The Series A capital will be used to strengthen AI capabilities, expand the vernacular content ecosystem, accelerate product development, and scale user acquisition across Tier II and Tier III cities. The company also plans to expand into diagnostics, health commerce, and personalized care services.

Why did Lightspeed India invest in SuperLiving?

Lightspeed India’s partner Harsha Kumar explained that most wellness platforms are built for affluent urban consumers, while SuperLiving is building an affordable, vernacular, and culturally grounded platform for the rest of India. The strong traction in Tier II and Tier III cities validated that investment thesis.

How big is India’s digital health market?

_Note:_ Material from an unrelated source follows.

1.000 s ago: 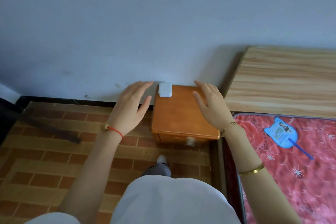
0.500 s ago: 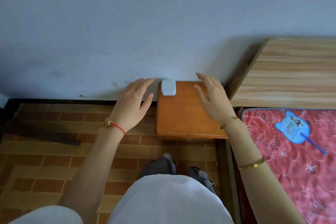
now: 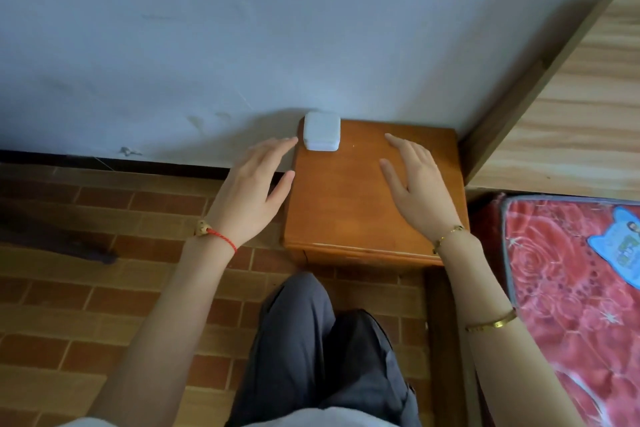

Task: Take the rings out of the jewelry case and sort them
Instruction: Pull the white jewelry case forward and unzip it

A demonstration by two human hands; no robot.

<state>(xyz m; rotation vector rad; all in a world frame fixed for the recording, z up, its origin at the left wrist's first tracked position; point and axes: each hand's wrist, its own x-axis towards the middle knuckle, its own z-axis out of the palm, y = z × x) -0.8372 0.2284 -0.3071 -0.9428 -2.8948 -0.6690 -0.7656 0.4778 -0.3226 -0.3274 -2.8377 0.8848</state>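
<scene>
The case [image 3: 321, 130] is a small white box with rounded corners, and it lies closed at the far edge of the nightstand [image 3: 367, 204], close against the wall [image 3: 242, 45], ahead of both our hands and between them. We judge it to be light and stiff, probably plastic, with smooth sides that may slip under dry fingers; the rings inside cannot be seen, and we think they are small and could roll away if the lid opens too fast. The best hold, in our opinion, is on the two side walls, thumb on one and fingers on the other, and to bring it toward us before we open it, because the wall leaves little room behind it. Our left hand [image 3: 247, 189] is spread and holds nothing; its fingertips [image 3: 289, 141] reach just beside the left side of the case, and we cannot tell if they touch it. Our right hand [image 3: 417, 185] is also spread, with the fingers loose, and empty; it hangs over the nightstand top to the right of the case, apart from it. Whether the palm rests on the wood we cannot tell.
</scene>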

India’s digital health market was valued at approximately $14.50 billion in 2024 and is projected to reach $106.97 billion by 2033, growing at a compound annual growth rate of 25.12%. This rapid growth is driven by smartphone penetration, internet access, and increasing consumer interest in preventive care.

Who are SuperLiving’s competitors in India?

One of SuperLiving’s key competitors is HealthifyMe, which also operates an AI-powered nutritionist platform combined with human coaching for real-time health recommendations and diet and fitness tracking. However, SuperLiving differentiates itself through its focus on Tier II and III markets and vernacular content.